§ **What to do**
Copy each line below containing "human".

Stored items:
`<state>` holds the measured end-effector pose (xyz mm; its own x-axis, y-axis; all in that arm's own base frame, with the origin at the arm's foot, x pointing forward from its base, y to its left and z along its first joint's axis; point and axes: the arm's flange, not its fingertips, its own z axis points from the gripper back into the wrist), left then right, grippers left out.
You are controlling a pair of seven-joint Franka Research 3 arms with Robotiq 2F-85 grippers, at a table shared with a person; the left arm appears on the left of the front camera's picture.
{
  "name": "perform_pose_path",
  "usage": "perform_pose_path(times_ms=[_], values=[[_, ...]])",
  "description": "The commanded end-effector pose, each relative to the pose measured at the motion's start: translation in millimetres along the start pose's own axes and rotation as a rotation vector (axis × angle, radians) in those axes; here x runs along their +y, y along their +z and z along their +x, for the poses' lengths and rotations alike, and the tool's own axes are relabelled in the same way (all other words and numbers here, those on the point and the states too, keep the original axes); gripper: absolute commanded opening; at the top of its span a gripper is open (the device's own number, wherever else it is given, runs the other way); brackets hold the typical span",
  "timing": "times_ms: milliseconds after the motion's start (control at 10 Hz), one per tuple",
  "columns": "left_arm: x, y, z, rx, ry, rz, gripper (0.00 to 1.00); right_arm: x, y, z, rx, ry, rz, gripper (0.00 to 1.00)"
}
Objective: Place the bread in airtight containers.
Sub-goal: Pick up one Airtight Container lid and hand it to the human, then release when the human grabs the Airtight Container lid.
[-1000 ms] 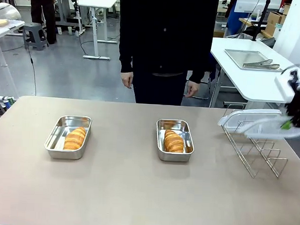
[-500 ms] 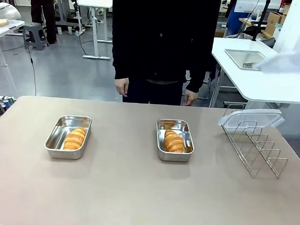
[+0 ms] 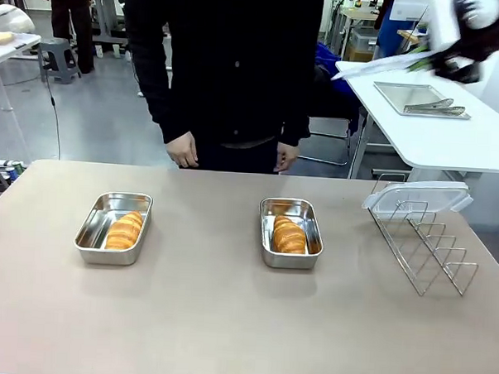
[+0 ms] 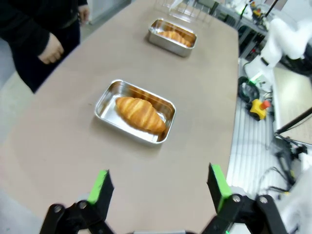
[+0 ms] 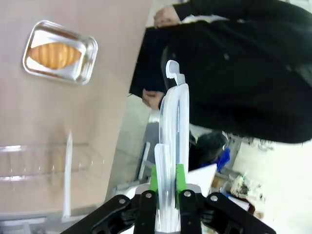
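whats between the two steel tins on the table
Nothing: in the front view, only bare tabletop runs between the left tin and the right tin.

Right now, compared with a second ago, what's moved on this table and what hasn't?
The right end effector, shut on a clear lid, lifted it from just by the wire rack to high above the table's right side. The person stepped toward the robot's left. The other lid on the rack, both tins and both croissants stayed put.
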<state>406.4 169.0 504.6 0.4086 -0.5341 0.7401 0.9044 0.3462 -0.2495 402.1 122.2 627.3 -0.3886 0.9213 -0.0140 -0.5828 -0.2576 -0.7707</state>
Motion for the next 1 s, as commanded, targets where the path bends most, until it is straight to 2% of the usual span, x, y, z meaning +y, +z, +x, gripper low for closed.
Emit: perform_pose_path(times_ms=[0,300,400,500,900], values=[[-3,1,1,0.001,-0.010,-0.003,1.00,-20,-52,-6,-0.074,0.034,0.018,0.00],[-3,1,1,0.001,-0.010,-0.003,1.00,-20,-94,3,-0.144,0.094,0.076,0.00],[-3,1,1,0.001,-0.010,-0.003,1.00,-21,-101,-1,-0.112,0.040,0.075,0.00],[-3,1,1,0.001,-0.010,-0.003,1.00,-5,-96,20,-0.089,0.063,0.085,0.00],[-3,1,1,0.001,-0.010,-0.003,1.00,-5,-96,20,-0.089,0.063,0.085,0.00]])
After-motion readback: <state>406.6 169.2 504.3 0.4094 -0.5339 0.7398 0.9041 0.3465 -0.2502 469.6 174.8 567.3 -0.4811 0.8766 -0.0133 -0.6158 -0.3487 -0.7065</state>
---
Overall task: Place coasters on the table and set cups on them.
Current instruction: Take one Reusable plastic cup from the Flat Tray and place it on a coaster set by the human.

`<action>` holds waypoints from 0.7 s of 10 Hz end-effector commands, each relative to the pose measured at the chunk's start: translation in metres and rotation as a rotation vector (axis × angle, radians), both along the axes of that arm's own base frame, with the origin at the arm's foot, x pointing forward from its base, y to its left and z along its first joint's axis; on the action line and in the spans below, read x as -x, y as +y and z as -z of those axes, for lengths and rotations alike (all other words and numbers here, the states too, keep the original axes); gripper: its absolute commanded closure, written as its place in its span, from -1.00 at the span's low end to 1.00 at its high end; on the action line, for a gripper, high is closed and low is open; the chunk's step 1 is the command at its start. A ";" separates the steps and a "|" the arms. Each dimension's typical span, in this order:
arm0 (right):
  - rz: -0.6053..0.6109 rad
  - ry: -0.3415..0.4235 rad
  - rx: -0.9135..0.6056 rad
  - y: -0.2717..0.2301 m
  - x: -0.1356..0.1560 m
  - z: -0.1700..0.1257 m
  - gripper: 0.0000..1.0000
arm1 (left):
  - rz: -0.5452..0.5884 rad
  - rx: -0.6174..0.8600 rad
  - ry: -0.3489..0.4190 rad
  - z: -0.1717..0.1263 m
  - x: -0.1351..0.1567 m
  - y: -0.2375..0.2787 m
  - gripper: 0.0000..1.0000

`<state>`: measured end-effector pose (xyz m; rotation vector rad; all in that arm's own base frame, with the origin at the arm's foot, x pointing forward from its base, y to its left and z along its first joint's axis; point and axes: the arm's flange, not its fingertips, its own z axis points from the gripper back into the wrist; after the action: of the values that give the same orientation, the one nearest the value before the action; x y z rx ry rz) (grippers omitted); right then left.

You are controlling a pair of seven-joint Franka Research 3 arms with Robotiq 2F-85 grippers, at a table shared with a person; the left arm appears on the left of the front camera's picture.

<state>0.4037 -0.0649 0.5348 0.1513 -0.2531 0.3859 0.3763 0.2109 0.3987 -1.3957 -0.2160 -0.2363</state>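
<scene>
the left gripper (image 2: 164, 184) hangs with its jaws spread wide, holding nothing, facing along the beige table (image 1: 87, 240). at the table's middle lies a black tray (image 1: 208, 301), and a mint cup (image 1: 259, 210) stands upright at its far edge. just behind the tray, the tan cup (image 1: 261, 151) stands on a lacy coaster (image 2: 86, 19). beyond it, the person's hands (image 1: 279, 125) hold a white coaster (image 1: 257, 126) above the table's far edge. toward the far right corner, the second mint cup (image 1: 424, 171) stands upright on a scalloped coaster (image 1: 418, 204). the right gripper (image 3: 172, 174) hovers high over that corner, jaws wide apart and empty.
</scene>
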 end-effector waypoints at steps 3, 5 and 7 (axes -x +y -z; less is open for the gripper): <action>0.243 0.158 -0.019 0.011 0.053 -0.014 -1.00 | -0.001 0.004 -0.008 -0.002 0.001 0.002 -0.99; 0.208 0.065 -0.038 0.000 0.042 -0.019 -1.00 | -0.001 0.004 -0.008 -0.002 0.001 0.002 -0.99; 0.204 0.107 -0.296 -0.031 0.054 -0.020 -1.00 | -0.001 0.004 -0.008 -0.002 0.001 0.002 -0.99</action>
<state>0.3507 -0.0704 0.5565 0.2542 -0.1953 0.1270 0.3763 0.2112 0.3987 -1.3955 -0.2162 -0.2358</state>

§ **Answer below**
Sub-goal: Pick up one Airtight Container lid and hand it to the human, then release when the human grabs the Airtight Container lid.
Current instruction: Take one Reusable plastic cup from the Flat Tray and place it on a coaster set by the human.

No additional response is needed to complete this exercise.